La lippe des montagnes

Publié le par la freniere

Quand l’air est pur, plus transparent que l’eau, il aimante la limaille des rêves. J’y déambule comme un Rousseau de foire herborisant le temps. Les villes sont trop grandes pour la mémoire d’un enfant. La chair autour des os n’y est plus que façade. Les grappes de tendresse n’y poussent qu’à moitié. L’odeur des fleurs se fane sous la lumière métallique. Les vitrines reflètent l’indifférence des objets. La lune s’anémie sous les néons graisseux. J’ai faim. J’ai soif. J’ai peur. Je suis un homme traqué par ses propres fantômes. Après le temps perdu à travailler pour rien, à boire la lie de l’ombre au fond de la lumière, il me faut ravauder des années de silence. Je préfère les ronces aux rôles de soutien, la vie qui tangue, celle qui regimbe, la vie qui s’arc-boute, celle qui bat, les flaques d’eau où sautent les enfants, la caresse du vent sur le poil d’un loup, la promesse d’un sens. Toutes les étoiles mortes parmi la voie lactée me servent d’éclairage. Ici, dans les forêts d’érable, la lippe des montagnes embrasse le soleil. Le dehors s’invente à mesure qu’on avance. Le vent est un glouton tétant toutes les plantes. Je déambule le long du lac. Écrire commence là, au bord des lèvres et du crachin. Je me promène au gré des mots, humant les cheveux d’ange du matin. Les racines s’étirent et font craquer les branches au réveil des arbres. Les oiseaux planent, inclinés sur une aile. Un rêve brille aussi dans le regard des chiens, prêt à prendre la fuite ou à montrer les crocs. J’offre toute la terre en pâture aux étoiles.

        

Il pleut sur la margelle du silence. Le mot humide monte à la bouche. Je demande si peu. Je demande la paix, un éclat de lumière dans l’ombre de chaque homme, un pain pour chaque bouche, une bouchée d’étoiles dans la grande nuit du monde, quelques mots, quelques phrases, une brassée de fleurs  dans la cabane d’outils, un bouquet de jonquilles pour le pot du chagrin, un petit bol de larmes remplaçant le dégoût, un air de musique dans la musette du cœur.

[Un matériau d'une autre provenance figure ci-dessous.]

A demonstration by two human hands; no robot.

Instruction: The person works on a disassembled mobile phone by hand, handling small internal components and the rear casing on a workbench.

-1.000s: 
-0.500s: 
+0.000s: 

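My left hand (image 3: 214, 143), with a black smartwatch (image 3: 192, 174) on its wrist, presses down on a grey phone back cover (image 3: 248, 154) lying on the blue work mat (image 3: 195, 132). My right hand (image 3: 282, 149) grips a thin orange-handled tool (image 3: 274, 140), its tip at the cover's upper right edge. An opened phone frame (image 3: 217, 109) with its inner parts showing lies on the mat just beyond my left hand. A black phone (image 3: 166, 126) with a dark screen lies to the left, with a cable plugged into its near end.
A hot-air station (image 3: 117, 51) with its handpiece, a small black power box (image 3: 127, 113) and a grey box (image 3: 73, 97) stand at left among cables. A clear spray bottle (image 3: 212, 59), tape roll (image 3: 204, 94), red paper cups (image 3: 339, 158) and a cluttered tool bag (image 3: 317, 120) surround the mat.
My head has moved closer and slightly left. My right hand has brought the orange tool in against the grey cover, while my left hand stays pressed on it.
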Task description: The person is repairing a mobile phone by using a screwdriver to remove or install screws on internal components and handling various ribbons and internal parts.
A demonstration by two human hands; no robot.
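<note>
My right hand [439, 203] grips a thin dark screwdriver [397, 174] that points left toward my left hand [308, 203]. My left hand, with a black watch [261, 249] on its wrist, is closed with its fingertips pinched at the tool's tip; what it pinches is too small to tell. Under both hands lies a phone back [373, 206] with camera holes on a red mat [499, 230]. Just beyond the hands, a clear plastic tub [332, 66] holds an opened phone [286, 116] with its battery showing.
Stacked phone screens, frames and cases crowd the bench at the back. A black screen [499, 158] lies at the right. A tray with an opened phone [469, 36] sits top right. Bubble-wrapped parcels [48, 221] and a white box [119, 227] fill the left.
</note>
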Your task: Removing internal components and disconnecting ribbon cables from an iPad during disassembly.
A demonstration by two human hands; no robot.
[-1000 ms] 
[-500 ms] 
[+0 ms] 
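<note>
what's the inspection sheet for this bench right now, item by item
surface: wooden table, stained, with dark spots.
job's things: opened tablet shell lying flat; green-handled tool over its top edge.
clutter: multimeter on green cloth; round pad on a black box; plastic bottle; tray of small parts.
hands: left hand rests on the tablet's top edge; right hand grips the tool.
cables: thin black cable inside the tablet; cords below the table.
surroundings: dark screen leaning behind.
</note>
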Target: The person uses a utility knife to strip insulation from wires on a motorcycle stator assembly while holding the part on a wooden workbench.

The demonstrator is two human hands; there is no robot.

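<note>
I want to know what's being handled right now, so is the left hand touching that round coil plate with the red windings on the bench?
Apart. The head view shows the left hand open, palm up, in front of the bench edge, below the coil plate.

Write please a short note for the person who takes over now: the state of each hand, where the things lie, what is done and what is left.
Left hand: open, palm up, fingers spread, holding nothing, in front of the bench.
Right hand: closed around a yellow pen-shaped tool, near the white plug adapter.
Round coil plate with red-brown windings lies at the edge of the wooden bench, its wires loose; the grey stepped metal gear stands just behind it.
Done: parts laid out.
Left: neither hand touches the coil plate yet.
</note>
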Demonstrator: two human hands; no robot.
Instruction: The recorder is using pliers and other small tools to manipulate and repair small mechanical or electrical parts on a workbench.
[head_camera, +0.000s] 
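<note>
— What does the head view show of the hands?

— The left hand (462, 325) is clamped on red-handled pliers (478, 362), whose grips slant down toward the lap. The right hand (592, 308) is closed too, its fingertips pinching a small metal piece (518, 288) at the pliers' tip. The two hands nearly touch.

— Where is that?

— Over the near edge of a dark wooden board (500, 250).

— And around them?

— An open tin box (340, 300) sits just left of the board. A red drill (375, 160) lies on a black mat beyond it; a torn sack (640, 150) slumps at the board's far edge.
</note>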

C’est enfant que l’on court plus vite que la mort. En vieillissant, on claudique avec elle. On s’obstine à bercer la barque sur le sable. On écope les coups. On crochète la mémoire avec les doigts des mots. La peau collant aux os, on se fait une petite laine avec des souvenirs usés jusqu’à la trame. Il arrive que la poésie ne fasse pas son âge, qu’elle triche avec le temps. Je redeviens l’enfant que je ne fus jamais. Les heures maquillées ont le regard d’un fou. À défaut d’un service après vente, je répare les pages d’un vieux cahier jauni. J’ajoute ma présence à la croisée des routes.

        

Il fait un temps où les oiseaux s’égarent, où la pluie tombe en pleurs. C’est sans même la connaître qu’on habite la maison de l’être. On ouvre toutes les portes, les tiroirs, les fenêtres. On se cogne au chambranle. On se perd dans la cave. On scrute le grenier. Les choses qu’on possède finissent par nous posséder. Il faut sortir de soi pour ne pas que le corps se transforme en prison. Dans le pire du cœur humain, une bonté subsiste. Même la douleur devient poussière. La vérité laisse des morts sur la langue. Être n’est pas encore. L’infini reste à venir.